## TASK REQUIREMENTS
Please copy each line of the listing below precisely, excluding the images.

## THE DATA
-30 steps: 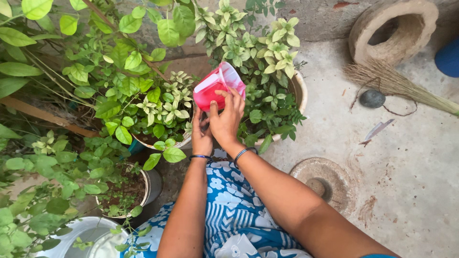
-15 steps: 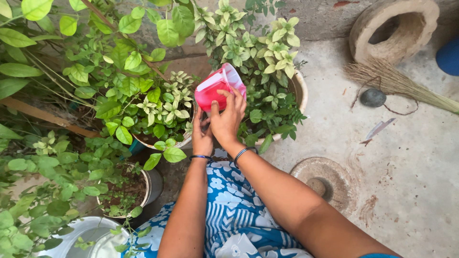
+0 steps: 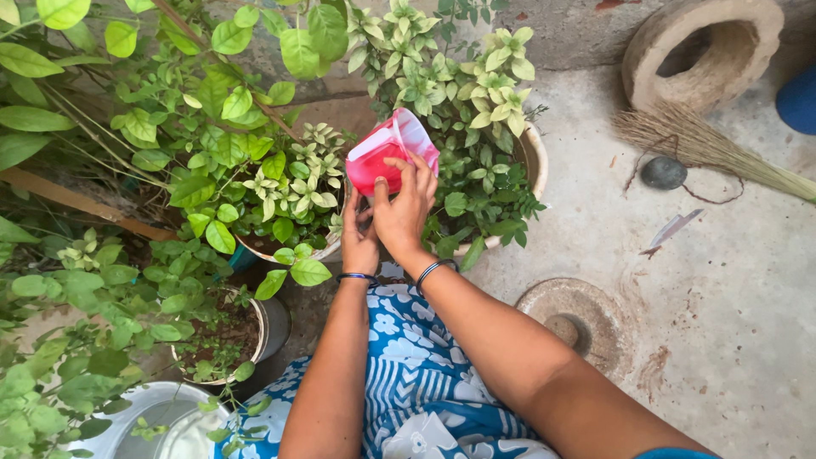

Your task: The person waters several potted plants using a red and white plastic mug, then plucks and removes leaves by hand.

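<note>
Head view: both hands (image 3: 387,217) clasped on tilted pink mug (image 3: 387,153) above leafy pot (image 3: 531,157).

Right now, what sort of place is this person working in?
Probably an outdoor home courtyard or patio garden: potted plants crowd a rough concrete floor, and a straw broom lies by it. Both hands hold a pink jug over the pots.

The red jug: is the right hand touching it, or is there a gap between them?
Touching. In the head view the right hand lies on the red jug, its fingers curled over the jug's side with no gap visible.
</note>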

## RESPONSE
-30 steps: 
-15 steps: 
+0 steps: 

Your task: The person waters several potted plants using a red and white plastic mug, then plucks and removes leaves by hand.

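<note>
Head view: both hands (image 3: 387,217) clasped on tilted pink mug (image 3: 387,153) above leafy pot (image 3: 531,157).

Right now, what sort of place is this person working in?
Probably an outdoor home courtyard or patio garden: potted plants crowd a rough concrete floor, and a straw broom lies by it. Both hands hold a pink jug over the pots.

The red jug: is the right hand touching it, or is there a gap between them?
Touching. In the head view the right hand lies on the red jug, its fingers curled over the jug's side with no gap visible.
</note>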

The work on this exercise has been completed.